- **Problem to work on**:
Your task is to repeat exactly the lines below between the line holding "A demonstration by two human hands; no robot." and the line holding "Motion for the", inclusive, and only those.

- **Input for this task**:
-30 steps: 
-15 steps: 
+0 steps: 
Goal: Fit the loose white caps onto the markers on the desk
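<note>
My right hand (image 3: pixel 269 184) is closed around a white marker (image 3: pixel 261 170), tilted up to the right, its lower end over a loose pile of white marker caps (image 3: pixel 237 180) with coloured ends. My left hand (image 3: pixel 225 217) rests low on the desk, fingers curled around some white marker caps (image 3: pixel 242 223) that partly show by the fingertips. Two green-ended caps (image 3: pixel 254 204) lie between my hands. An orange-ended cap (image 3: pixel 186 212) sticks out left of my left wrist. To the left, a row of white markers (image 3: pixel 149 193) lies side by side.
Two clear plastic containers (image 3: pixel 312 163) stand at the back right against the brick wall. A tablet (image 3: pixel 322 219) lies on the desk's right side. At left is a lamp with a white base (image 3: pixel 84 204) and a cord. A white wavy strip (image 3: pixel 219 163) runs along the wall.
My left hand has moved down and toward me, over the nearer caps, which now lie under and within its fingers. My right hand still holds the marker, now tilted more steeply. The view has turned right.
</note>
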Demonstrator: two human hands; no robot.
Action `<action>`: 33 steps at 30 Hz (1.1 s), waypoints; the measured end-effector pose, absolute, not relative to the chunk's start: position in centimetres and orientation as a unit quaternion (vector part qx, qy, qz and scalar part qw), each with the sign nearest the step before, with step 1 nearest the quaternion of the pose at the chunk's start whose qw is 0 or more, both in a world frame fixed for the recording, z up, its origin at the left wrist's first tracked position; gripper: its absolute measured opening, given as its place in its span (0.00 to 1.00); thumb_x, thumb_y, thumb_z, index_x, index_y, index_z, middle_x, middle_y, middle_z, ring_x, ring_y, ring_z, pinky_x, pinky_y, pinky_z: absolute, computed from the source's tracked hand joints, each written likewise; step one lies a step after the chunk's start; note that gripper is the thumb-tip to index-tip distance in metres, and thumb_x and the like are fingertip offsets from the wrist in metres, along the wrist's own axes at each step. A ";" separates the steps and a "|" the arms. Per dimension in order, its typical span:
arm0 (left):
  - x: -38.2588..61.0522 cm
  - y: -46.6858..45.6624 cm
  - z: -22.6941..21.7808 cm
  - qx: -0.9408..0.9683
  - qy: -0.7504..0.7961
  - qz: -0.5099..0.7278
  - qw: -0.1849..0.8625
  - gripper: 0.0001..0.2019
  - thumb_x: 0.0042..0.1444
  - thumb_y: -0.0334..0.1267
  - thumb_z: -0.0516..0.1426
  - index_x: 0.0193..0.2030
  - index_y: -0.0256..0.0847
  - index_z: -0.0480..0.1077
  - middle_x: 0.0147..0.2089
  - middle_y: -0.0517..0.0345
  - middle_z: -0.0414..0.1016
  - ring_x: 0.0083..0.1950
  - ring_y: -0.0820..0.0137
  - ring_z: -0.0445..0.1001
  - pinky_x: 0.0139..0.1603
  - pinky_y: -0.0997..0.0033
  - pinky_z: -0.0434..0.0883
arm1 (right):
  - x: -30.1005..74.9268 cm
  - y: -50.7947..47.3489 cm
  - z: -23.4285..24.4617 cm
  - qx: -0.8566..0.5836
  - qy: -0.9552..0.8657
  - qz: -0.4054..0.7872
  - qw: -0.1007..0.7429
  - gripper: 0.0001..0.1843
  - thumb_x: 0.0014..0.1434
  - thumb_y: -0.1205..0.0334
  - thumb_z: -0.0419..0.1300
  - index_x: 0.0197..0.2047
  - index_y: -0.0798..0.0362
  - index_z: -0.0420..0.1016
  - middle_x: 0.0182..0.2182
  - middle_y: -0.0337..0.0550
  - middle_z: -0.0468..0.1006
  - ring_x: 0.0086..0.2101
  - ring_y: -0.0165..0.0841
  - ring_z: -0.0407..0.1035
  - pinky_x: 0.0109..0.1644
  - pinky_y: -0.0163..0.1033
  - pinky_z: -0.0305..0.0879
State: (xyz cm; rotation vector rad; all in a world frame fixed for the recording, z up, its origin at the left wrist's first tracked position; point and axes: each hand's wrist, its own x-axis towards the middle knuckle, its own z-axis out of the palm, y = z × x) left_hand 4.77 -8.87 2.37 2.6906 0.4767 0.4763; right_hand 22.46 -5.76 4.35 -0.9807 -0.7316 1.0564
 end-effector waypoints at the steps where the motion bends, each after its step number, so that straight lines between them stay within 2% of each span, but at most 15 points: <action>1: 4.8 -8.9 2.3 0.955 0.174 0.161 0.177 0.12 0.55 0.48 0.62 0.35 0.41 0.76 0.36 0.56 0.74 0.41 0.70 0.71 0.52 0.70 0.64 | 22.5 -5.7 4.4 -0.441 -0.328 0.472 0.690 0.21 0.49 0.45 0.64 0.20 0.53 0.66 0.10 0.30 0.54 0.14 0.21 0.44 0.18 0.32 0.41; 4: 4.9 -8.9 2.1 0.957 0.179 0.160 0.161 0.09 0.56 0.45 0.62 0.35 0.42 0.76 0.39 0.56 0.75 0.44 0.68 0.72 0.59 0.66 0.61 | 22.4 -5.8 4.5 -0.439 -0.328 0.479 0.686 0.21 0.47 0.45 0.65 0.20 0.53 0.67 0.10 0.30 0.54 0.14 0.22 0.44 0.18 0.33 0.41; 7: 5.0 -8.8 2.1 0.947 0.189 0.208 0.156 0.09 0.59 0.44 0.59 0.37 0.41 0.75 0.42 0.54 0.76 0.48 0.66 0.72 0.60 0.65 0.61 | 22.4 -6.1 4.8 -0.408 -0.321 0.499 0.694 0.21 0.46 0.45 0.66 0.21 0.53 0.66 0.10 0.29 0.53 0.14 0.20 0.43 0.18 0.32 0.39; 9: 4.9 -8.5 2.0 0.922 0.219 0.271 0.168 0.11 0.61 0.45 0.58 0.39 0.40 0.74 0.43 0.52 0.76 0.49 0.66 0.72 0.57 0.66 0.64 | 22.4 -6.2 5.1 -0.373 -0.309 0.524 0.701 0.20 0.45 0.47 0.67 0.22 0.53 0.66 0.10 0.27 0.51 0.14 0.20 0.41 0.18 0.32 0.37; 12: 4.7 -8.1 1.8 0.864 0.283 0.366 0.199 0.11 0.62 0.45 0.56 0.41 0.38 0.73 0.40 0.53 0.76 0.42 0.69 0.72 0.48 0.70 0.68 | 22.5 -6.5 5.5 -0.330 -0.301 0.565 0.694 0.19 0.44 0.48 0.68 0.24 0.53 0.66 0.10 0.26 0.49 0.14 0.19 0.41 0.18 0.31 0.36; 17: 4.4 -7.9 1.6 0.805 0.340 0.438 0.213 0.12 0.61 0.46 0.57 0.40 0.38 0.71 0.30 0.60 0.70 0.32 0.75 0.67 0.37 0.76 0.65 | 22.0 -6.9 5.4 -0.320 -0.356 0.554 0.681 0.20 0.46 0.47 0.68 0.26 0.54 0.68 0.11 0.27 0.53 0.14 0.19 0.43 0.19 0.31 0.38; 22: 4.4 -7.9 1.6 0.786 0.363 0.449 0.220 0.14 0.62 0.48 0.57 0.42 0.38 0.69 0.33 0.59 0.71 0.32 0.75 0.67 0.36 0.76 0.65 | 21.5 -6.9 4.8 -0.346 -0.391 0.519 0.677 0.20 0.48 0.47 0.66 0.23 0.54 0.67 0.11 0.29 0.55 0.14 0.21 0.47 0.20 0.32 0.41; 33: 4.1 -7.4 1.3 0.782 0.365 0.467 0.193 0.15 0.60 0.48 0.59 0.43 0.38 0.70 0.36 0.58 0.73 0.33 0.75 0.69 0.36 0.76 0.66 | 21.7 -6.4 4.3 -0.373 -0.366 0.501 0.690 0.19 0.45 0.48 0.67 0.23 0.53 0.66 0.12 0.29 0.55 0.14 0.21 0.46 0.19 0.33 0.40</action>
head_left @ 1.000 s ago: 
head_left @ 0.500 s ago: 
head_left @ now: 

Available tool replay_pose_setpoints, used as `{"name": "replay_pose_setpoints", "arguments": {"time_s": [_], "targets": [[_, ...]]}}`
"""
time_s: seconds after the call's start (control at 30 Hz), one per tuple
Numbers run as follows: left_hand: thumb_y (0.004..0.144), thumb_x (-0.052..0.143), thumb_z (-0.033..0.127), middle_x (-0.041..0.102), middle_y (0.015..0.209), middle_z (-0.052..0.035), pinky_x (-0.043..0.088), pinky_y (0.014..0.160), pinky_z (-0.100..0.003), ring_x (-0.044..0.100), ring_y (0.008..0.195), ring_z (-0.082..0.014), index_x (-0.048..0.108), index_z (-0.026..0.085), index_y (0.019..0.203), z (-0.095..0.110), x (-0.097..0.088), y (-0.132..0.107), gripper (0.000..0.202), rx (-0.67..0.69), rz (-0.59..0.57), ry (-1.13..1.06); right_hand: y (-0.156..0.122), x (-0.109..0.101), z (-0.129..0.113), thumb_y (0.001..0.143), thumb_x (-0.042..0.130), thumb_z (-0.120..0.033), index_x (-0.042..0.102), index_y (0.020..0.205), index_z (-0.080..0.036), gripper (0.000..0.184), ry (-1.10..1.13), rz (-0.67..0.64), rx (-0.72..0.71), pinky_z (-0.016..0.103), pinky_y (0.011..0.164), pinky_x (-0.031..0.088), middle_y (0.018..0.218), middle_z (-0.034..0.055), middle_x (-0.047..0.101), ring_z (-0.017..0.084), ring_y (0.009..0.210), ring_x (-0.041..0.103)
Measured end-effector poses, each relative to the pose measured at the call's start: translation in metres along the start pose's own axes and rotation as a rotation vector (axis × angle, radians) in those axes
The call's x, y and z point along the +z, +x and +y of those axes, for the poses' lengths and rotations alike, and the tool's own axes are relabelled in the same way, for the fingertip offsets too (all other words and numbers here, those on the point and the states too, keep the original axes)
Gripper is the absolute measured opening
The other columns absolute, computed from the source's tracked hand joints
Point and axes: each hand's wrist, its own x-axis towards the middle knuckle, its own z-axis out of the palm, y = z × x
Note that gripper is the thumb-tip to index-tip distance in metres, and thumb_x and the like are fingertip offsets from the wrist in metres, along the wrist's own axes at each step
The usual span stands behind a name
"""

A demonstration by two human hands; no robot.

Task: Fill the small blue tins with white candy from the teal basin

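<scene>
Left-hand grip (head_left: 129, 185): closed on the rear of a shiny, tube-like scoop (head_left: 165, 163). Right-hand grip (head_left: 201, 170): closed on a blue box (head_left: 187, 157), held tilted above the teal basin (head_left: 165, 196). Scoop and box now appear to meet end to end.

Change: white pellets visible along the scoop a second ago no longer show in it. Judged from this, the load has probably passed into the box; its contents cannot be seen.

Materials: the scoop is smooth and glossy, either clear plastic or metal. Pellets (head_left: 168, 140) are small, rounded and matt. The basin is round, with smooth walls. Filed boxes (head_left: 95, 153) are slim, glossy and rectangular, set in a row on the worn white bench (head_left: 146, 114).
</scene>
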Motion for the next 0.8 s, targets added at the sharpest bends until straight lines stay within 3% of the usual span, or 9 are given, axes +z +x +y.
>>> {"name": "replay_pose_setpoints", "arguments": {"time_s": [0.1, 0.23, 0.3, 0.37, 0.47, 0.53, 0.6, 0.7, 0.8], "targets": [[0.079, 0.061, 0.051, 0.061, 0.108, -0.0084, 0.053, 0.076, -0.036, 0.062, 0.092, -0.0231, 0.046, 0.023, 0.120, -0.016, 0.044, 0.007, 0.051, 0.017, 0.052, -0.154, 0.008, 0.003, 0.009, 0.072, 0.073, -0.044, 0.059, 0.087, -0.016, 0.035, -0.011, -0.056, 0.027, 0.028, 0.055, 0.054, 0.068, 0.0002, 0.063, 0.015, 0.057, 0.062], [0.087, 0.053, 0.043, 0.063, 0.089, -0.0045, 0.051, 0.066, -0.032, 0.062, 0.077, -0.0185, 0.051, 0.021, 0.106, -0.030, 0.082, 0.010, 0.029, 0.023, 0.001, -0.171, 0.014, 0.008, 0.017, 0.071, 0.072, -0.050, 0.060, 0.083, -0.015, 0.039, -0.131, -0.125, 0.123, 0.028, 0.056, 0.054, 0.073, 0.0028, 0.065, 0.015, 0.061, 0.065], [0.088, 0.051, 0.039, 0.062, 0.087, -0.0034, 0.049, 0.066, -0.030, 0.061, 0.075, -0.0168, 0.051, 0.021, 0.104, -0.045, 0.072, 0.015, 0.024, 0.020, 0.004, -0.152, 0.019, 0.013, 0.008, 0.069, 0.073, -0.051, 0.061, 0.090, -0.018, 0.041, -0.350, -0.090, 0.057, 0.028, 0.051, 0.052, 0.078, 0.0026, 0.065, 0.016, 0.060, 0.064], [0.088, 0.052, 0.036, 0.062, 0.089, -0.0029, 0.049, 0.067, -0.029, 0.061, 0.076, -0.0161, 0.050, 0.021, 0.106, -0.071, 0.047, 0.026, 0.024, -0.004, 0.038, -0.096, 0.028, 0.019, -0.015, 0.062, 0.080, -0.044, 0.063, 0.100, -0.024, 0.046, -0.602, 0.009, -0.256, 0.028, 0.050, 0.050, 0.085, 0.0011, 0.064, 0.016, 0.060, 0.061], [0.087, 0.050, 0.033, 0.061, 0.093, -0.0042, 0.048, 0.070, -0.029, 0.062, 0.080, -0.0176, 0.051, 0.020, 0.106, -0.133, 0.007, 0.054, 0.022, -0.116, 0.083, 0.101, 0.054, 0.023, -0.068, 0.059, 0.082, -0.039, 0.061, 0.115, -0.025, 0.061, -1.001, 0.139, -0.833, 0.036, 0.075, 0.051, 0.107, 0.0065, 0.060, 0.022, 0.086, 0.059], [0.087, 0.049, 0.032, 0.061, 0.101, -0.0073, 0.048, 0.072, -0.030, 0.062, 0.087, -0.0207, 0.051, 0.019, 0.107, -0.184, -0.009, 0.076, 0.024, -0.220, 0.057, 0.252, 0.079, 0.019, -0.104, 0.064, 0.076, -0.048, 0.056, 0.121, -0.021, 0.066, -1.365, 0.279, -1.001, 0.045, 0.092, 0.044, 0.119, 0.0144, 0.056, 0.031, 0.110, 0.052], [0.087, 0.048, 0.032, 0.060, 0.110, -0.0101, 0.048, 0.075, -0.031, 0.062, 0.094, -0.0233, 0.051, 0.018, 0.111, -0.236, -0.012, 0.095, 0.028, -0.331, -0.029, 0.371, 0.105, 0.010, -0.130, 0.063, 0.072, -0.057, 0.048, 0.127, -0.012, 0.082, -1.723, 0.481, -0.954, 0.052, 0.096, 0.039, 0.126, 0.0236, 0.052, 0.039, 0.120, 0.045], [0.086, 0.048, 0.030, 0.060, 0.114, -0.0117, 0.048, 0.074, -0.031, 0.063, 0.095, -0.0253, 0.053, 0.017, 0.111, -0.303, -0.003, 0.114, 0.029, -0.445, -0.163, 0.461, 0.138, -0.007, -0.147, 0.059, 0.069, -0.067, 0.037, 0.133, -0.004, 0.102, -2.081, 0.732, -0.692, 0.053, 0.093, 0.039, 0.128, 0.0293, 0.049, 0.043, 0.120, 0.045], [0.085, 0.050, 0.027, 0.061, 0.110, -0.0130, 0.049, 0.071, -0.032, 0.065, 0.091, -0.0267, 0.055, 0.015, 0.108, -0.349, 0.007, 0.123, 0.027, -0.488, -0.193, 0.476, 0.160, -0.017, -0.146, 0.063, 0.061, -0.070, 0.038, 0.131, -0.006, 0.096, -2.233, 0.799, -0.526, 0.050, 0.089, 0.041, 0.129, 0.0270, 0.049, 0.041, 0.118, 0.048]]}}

- **Exercise answer**:
A demonstration by two human hands; no robot.

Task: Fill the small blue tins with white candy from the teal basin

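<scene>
Left-hand grip (head_left: 129, 185): closed on the rear of a shiny, tube-like scoop (head_left: 165, 163). Right-hand grip (head_left: 201, 170): closed on a blue box (head_left: 187, 157), held tilted above the teal basin (head_left: 165, 196). Scoop and box now appear to meet end to end.

Change: white pellets visible along the scoop a second ago no longer show in it. Judged from this, the load has probably passed into the box; its contents cannot be seen.

Materials: the scoop is smooth and glossy, either clear plastic or metal. Pellets (head_left: 168, 140) are small, rounded and matt. The basin is round, with smooth walls. Filed boxes (head_left: 95, 153) are slim, glossy and rectangular, set in a row on the worn white bench (head_left: 146, 114).
</scene>
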Motion for the next 0.8 s, targets added at the sharpest bends until straight lines stay within 3% of the usual span, or 9 are given, axes +z +x +y.

No additional lines are needed for this answer.